Hildegard took out of her handbag a small scent-spray which she puffed on either side of her neck. She put the spray back in her bag, thinking, I’m an animal trying to put that man off the scent. Where did he come from, that muckraker? She phoned Jean-Pierre, knowing confidently of his admiration for her methods and his respect for her fame. “Yes, I am being threatened,” she said, “about some past life of mine, something in another world. It’s upsetting me. Not rationally, of course. But I don’t know quite what to do.”
“We can discuss it tonight, Hildegard. Why are you upset? Don’t you expect your patients to be nuts?”
“It’s that first Lord Lucan, Walker by name. Who do you suppose Walker really is?”
“A private detective,” said Jean-Pierre. “Someone making enquiries about the real Lucan, it could be.”
“See you later,” she said.
Jean-Pierre was seven years her junior. Their difference in age was not apparent. Hildegard had a charming face and form, with dark well-cared-for hair, a pale skin and large gray eyes. Jean-Pierre was a man of big build, already grisly-gray with a beard. For over five years now he had shared his life with Hildegard. He could think of no one else, practically nothing else, but Hildegard.

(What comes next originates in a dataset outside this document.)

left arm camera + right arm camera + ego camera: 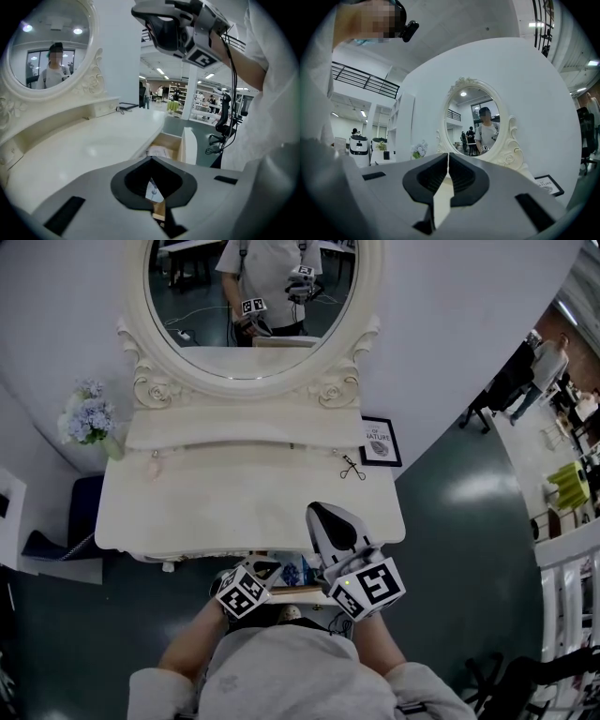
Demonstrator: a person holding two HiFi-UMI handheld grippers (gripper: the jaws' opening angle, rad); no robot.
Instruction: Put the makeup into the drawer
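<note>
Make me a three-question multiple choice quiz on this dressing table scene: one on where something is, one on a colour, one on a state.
1. Where does the framed picture stand?
A) at the vanity's left end
B) at the vanity's right end
C) on the floor

2. What colour are the flowers?
A) red
B) pale blue
C) yellow

3. How is the drawer under the tabletop?
A) pulled open
B) pushed shut
C) taken out entirely

Answers:
1. B, the frame stands against the wall at the right end in the head view.
2. B, the bunch at the left end looks pale blue and white.
3. A, the left gripper view looks into the drawer's wooden inside, with its white front standing out from the table.
</note>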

Jean-Pierre was a metal- and wood-worker, with a workshop and foundry where he spent his working days. Jean-Pierre had a genius for making things, such as bells, fire irons, horse brasses, doors, windows, and especially adjustable bookcases. He also restored objects which had been broken; he made lamps out of vases and mended good china jugs. His workshop was like a junk heap of Europe, a history of antiquity, with its corner cabinets and consoles filled and littered with little boxes, primitive telephones, shells, ancient coins, everything. He used coins for eyes, frequently, when he felt in the mood to make up a mask in wood and iron. He liked wooden shoe-forms. This place or business was in the suburbs, by road (he had a Fiat van) half an hour from the center outside of the rush hour. He now lived with Hildegard in the rue du Dragon on the Left Bank.